Mol Pharmacol. 1998 May;53(5):926-32.
The aptamer mechanism of action involves the direct interaction of oligonucleotide with protein and is responsible for the biological effects of many pharmacologically active oligodeoxynucleotides. In the work reported here, we have determined the effects of aptamers on the secondary, tertiary, and quaternary structures of the proteins with which they interact using interferon-gamma and the interferon-gamma-inhibitory aptamer oligonucleotide, 5'-GGG GTT GGT TGT GTT GGG TGT TGT GT, as a model system. CD, fluorescence spectroscopy studies, and antibody binding studies in this system demonstrate that the interferon-gamma-inhibitory aptamer oligonucleotide causes significant changes in secondary and tertiary structures of interferon-gamma. These structural changes do not result in, or resemble, protein denaturation or aggregation, and the results suggest that aptamer oligodeoxynucleotides can significantly alter the structure of the proteins they interact with.

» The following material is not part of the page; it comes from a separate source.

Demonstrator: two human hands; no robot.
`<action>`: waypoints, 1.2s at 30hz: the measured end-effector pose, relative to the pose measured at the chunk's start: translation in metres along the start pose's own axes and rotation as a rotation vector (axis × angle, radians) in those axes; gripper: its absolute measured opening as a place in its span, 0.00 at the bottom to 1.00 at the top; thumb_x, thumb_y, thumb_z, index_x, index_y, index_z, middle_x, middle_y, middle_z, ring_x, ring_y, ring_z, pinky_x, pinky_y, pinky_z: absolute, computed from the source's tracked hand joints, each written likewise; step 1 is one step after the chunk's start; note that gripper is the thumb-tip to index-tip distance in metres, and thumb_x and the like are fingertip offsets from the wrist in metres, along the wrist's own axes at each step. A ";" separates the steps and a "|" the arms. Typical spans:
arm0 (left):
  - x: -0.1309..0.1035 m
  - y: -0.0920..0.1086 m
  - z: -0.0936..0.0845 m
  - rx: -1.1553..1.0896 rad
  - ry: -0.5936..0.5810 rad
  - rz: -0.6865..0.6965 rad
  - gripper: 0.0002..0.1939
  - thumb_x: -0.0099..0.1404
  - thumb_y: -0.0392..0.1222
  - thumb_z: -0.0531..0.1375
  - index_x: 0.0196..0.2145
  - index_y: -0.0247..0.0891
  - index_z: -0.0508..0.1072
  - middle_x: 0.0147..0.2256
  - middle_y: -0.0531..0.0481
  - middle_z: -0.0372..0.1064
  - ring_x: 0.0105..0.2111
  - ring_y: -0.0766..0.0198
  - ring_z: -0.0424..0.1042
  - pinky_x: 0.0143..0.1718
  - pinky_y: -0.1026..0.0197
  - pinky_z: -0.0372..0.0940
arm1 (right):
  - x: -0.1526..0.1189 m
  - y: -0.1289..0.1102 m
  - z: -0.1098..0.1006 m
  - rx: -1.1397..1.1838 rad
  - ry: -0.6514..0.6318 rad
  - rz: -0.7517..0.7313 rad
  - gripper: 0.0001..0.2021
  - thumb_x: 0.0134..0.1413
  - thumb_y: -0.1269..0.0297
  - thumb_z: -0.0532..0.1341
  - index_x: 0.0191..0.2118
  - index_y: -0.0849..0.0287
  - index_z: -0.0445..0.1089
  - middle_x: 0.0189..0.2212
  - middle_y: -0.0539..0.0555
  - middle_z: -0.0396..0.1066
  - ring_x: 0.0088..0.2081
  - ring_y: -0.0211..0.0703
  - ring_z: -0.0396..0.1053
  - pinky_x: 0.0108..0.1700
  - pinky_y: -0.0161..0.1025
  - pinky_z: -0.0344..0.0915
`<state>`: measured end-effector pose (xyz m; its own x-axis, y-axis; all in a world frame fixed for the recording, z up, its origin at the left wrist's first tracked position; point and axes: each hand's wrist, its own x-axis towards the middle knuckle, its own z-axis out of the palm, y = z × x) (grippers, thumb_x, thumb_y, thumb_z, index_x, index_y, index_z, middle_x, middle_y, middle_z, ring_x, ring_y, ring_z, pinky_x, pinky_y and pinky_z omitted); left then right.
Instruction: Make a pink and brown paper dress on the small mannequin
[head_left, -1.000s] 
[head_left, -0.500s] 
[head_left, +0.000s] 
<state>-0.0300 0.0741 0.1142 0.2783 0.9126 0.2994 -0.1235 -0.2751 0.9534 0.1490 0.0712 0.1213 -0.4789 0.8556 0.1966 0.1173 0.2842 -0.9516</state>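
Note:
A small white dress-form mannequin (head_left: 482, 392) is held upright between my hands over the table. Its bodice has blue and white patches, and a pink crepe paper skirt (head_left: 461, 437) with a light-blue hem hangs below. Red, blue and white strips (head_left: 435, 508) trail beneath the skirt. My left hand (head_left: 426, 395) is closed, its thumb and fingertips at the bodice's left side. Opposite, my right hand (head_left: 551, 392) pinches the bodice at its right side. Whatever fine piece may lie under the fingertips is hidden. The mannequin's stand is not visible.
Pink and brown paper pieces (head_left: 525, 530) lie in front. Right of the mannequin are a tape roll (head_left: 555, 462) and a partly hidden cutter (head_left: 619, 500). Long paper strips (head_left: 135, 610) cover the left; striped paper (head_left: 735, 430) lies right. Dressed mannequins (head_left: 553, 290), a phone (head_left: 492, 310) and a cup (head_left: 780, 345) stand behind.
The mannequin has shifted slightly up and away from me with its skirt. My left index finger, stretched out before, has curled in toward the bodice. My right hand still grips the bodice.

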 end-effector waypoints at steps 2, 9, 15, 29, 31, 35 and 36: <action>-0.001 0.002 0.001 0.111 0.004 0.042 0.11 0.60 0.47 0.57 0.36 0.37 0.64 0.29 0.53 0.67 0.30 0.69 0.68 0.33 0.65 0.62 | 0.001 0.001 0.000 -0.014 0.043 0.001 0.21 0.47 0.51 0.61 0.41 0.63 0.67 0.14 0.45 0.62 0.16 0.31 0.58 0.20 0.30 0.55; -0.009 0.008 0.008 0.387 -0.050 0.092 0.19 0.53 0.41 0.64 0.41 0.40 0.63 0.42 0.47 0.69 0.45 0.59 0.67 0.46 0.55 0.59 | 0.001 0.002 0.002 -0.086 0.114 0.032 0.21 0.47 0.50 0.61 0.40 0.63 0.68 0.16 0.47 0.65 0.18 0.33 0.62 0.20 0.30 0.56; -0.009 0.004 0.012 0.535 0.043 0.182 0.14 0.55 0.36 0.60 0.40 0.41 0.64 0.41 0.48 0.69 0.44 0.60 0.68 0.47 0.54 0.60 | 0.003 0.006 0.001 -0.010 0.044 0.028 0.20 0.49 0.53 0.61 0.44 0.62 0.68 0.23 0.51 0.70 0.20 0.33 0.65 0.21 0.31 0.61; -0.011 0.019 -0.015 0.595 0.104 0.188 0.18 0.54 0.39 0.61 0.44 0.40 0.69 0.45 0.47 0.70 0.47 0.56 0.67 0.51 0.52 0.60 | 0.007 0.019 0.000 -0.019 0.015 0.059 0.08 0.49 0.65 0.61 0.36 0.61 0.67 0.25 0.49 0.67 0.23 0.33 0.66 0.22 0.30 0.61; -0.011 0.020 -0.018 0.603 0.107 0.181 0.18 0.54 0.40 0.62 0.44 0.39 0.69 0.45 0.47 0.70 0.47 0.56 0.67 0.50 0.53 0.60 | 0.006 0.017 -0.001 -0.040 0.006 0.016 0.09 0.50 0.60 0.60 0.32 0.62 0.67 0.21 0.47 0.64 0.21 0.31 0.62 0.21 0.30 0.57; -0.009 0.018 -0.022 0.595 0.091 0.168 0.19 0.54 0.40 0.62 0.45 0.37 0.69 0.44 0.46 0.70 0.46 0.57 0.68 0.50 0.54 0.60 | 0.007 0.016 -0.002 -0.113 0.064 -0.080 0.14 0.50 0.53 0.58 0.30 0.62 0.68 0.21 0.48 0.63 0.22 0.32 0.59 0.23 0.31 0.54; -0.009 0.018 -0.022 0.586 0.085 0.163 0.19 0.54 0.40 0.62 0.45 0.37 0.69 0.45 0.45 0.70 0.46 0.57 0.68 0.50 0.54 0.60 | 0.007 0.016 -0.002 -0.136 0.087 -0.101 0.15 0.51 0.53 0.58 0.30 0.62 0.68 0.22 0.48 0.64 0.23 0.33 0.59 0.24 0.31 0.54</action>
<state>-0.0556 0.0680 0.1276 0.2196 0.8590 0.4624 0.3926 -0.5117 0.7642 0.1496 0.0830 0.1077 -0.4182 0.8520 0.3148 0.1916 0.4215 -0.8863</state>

适体的作用机制涉及寡核苷酸与蛋白质的直接相互作用,并负责许多具有药理活性的寡脱氧核苷酸的生物学效应。在本文报道的工作中,我们使用干扰素-γ和干扰素-γ抑制性适体寡核苷酸5'-GGG GTT GGT TGT GTT GGG TGT TGT GT作为模型系统,确定了适体对与其相互作用的蛋白质的二级、三级和四级结构的影响。该系统中的圆二色光谱、荧光光谱研究以及抗体结合研究表明,干扰素-γ抑制性适体寡核苷酸会导致干扰素-γ的二级和三级结构发生显著变化。这些结构变化不会导致蛋白质变性或聚集,也与之不同,结果表明适体寡脱氧核苷酸可以显著改变与其相互作用的蛋白质的结构。